Respect will get us to civility, a value vastly underrated
in contemporary culture. But you came here for education,
and that will require something beyond the chilly-sounding
habit of respect. That will require active mutual engagement:
the willingness to reach outside the circle you're comfortable
with; the willingness to cross over into others' mental space
and open yourself to their different outlooks and experiences;
and the willingness to see how your own ideas might need
to be extended or revised to accommodate the human lessons
others give. If friction sometimes results from this engagement,
well, why shouldn't it? We haven't asked you to transcend
your humanity, just to get an education. And that requires
that, in the presence of difference, you be willing patiently
to teach those who don't yet understand where you are, not
write them off as hopeless or unforgivable; and patiently
to learn when the needy one is yourself.
Engagement will take you past civility to mutual enrichment,
which is a big gain. But from there you need to take the
further step to collaboration and learn to mesh your separate
talents to enact the good things none of you can accomplish
on your own. This valuable skill is practiced here wherever
you look. You'll see it in the fun that's so plentiful at
Duke: in the dance or improv comedy or intramural, club,
or varsity sports or (dare I say) ritual cheering at basketball
that are such exhilarating features of Duke communal life.
You'll see collaboration in the service activities that are
so powerful here--the important work students do in local
literacy projects, for instance, or disaster relief further
afield. And we count on your collaboration when there are
serious issues for this community to face.
As you know, Duke was visited by a great trouble last spring.

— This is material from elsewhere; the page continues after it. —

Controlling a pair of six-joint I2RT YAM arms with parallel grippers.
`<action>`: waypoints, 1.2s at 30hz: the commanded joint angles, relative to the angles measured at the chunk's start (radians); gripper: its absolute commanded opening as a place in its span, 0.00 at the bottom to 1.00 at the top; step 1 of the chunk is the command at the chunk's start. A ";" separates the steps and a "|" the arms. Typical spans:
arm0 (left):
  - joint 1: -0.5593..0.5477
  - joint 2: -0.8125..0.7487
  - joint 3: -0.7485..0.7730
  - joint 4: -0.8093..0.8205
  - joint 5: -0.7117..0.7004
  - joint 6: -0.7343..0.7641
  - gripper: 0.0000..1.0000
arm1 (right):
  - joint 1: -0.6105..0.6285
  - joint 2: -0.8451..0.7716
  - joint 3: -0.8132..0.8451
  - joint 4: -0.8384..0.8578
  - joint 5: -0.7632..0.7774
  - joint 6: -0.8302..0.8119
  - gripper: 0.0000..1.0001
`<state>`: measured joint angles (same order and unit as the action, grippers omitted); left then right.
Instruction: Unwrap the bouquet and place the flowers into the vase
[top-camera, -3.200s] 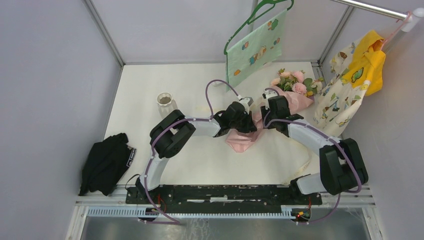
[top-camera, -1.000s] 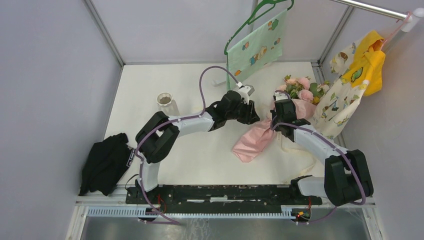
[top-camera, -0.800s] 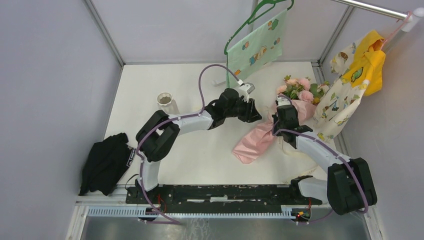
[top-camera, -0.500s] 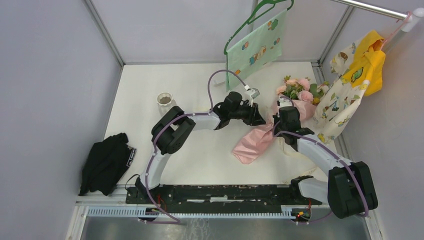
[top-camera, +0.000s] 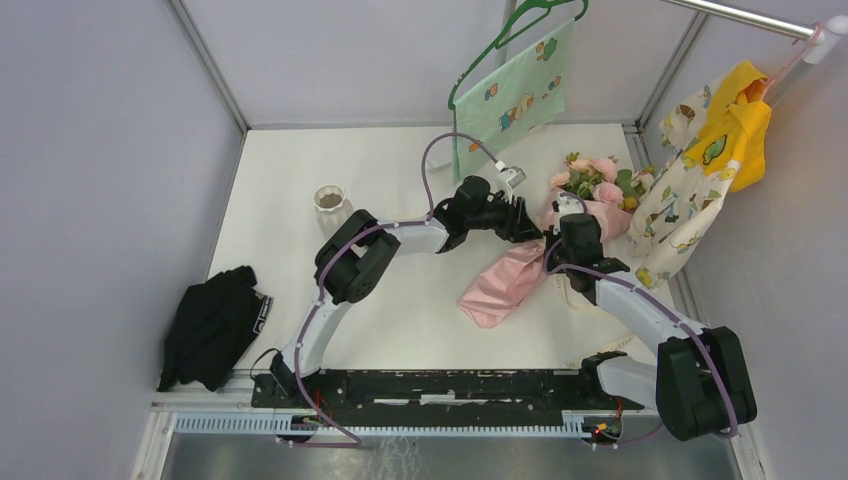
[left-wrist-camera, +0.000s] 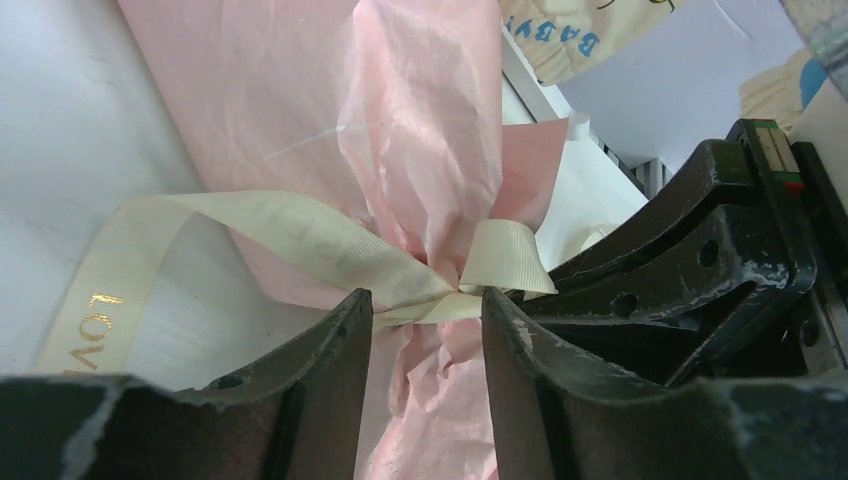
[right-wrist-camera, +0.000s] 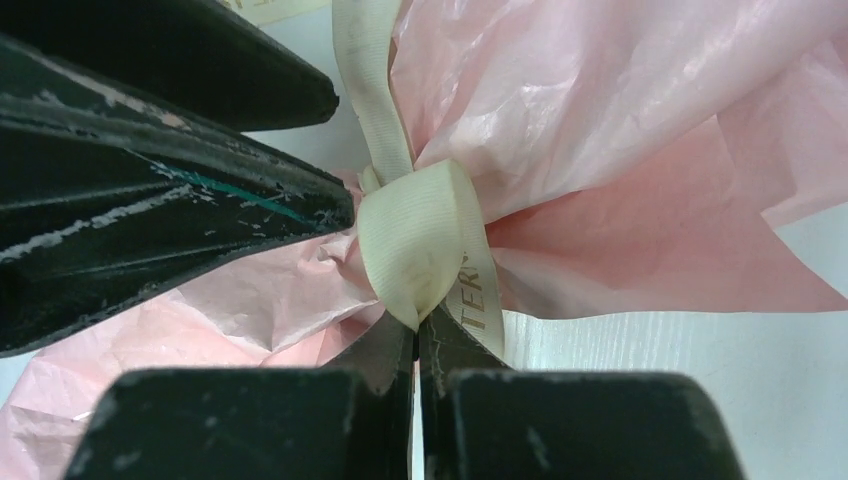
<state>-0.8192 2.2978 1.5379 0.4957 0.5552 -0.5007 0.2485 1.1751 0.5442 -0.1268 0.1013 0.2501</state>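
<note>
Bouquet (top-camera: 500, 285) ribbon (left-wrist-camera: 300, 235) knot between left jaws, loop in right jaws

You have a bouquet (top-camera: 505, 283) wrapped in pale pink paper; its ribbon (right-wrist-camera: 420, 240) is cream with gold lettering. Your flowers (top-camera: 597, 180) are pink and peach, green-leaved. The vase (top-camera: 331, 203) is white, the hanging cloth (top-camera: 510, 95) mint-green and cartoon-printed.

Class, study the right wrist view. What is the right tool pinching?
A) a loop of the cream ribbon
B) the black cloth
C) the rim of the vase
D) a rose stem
A: the right tool is shut on a loop of the cream ribbon tied around the pink-wrapped bouquet.
</note>
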 joint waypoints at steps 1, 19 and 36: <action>0.003 0.015 0.053 0.000 -0.026 0.031 0.52 | -0.001 -0.040 -0.010 0.062 -0.040 0.014 0.00; -0.029 0.018 -0.108 0.191 0.048 -0.105 0.40 | -0.001 -0.020 0.002 0.070 -0.064 0.026 0.00; -0.029 0.011 -0.177 0.189 -0.044 -0.143 0.18 | 0.000 -0.144 0.124 -0.121 0.084 -0.033 0.00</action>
<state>-0.8467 2.3363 1.3792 0.6735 0.5426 -0.6090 0.2489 1.0828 0.5747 -0.2302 0.1158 0.2436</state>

The resulting legal accusations remain unresolved, and we
pray that they will be resolved in speedy, fair, and decisive
fashion. But in addition to the contested legal charges,
larger questions were raised about responsible student behavior
and the boundaries of acceptable conduct. Not one of these
questions is unique to Duke, but we are not free to ignore
them. In working them through, in discovering how an animated,
high-spirited world can be made compatible with the requirements
of responsibility and respect, we'll be counting on your
partnership--the best exercise of your thoughtful intelligence.
If you get some experience here collectively imagining how
to define and implement a good society, you'll have learned
a form of intelligence of incalculable value for later life.
In addition, you'll have helped make this great university
better yet.
My friends, I've been speaking as if your future fate hangs
in the balance, depending on how you approach this place.
And I do believe there's a great and a merely good way you
could go to Duke--and I do believe that getting the choice
right is largely in your hands. But though I've enjoyed the
chance to lay a sermon on you from this great pulpit, I'm
not all that anxious about your souls. My guess is that you
came here intending to make magnificent use of Duke, and
it's your own best aspirations I've been voicing as I speak.
Just remember them when life gets hectic. When a weight of
custom threatens to dull your first hopes, recall what the
berobed man in the dazzling necklace told you in Duke Chapel
when you were starting out. This is your place. Help yourself
to its riches. Come here with the intention of being transformed.
I welcome you to Duke.
President Brodhead delivered this address
to freshmen and their parents at convocation in late August.